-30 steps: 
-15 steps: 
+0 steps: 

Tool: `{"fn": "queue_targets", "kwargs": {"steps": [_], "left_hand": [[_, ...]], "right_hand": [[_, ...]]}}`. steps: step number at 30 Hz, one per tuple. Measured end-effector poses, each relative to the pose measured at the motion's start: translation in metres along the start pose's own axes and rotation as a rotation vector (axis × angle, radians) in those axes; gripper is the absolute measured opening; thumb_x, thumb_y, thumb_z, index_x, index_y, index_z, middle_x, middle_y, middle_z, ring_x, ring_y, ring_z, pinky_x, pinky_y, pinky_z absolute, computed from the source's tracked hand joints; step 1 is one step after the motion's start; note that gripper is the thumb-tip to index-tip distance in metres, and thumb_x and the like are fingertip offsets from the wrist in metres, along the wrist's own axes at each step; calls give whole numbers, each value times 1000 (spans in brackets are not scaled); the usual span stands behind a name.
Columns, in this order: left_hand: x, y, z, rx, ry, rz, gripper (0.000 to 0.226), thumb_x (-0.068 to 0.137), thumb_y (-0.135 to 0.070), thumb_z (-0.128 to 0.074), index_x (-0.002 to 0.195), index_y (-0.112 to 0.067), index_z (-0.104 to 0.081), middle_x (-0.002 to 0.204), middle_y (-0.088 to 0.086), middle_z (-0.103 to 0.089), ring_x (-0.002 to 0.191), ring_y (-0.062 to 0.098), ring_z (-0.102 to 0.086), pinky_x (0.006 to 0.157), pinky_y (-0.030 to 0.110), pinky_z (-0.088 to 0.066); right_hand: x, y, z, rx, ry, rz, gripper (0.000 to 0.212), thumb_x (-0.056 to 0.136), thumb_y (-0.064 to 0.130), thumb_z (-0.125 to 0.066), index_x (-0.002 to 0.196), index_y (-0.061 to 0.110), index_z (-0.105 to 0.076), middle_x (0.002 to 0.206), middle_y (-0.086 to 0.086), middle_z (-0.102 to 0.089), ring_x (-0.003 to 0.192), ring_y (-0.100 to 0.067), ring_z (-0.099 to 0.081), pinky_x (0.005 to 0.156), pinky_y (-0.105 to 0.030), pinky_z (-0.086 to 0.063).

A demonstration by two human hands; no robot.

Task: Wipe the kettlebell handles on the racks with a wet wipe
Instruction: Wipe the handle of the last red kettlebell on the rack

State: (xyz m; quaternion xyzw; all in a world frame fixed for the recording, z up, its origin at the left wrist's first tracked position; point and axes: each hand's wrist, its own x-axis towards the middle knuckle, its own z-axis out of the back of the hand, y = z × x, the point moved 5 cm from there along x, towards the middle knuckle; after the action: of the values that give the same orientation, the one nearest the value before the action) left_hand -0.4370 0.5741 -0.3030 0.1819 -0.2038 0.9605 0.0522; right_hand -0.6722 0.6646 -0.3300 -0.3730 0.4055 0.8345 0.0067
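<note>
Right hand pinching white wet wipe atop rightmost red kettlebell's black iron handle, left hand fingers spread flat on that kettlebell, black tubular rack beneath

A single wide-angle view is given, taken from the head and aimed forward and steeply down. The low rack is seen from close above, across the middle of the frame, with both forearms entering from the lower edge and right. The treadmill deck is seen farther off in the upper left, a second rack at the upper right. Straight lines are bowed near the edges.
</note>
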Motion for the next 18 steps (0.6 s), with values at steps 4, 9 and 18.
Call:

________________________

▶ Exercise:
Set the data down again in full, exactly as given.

▶ Output of the exercise:
-30 steps: 
-15 steps: 
+0 steps: 

Tool: `{"fn": "queue_targets", "kwargs": {"steps": [_], "left_hand": [[_, ...]], "right_hand": [[_, ...]]}}`. steps: step number at 30 Hz, one per tuple. Measured end-effector poses, each relative to the pose measured at the motion's start: translation in metres along the start pose's own axes and rotation as a rotation vector (axis × angle, radians) in those axes; gripper is the absolute measured opening; thumb_x, thumb_y, thumb_z, index_x, index_y, index_z, middle_x, middle_y, middle_z, ring_x, ring_y, ring_z, pinky_x, pinky_y, pinky_z absolute, computed from the source's tracked hand joints; step 1 is one step after the motion's start; note that gripper is the thumb-tip to index-tip distance in metres, and thumb_x and the like are fingertip offsets from the wrist in metres, along the wrist's own axes at each step; calls give whole numbers, each value times 1000 (spans in brackets are not scaled); the usual span stands behind a name.
Columns, in this order: left_hand: x, y, z, rx, ry, rz, gripper (0.000 to 0.226), thumb_x (-0.068 to 0.137), thumb_y (-0.135 to 0.070), thumb_z (-0.128 to 0.074), index_x (-0.002 to 0.195), index_y (-0.112 to 0.067), index_z (-0.104 to 0.081), middle_x (-0.002 to 0.204), middle_y (-0.088 to 0.086), middle_z (-0.103 to 0.089), ring_x (-0.002 to 0.191), ring_y (-0.062 to 0.098), ring_z (-0.102 to 0.086), pinky_x (0.006 to 0.157), pinky_y (-0.030 to 0.110), pinky_z (-0.088 to 0.066); right_hand: x, y, z, rx, ry, rz, gripper (0.000 to 0.212), thumb_x (-0.056 to 0.136), thumb_y (-0.064 to 0.130), thumb_z (-0.125 to 0.066), index_x (-0.002 to 0.196), index_y (-0.061 to 0.110), index_z (-0.105 to 0.076), middle_x (0.002 to 0.206), middle_y (-0.086 to 0.086), middle_z (-0.102 to 0.089), ring_x (-0.003 to 0.192), ring_y (-0.100 to 0.067), ring_z (-0.099 to 0.081), pinky_x (0.005 to 0.156), pinky_y (-0.105 to 0.030), pinky_z (-0.086 to 0.063).

A demonstration by two human hands; no robot.

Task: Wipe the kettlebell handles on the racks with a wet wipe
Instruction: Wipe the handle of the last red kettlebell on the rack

State: (xyz m; quaternion xyzw; all in a world frame fixed for the recording, z up, its origin at the left wrist's first tracked position; point and axes: each hand's wrist, its own x-axis towards the middle knuckle, its own z-axis out of the back of the hand, y = z × x, the point moved 5 cm from there along x, towards the middle knuckle; after the action: of the values that give the same orientation, the one nearest the value before the action) left_hand -0.4370 0.5741 -0.3030 0.1819 -0.2038 0.9605 0.0522; right_hand -0.6722 0.6646 -0.3300 -0.3730 0.4055 0.8345 0.0067
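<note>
Right hand pinching white wet wipe atop rightmost red kettlebell's black iron handle, left hand fingers spread flat on that kettlebell, black tubular rack beneath

A single wide-angle view is given, taken from the head and aimed forward and steeply down. The low rack is seen from close above, across the middle of the frame, with both forearms entering from the lower edge and right. The treadmill deck is seen farther off in the upper left, a second rack at the upper right. Straight lines are bowed near the edges.
</note>
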Motion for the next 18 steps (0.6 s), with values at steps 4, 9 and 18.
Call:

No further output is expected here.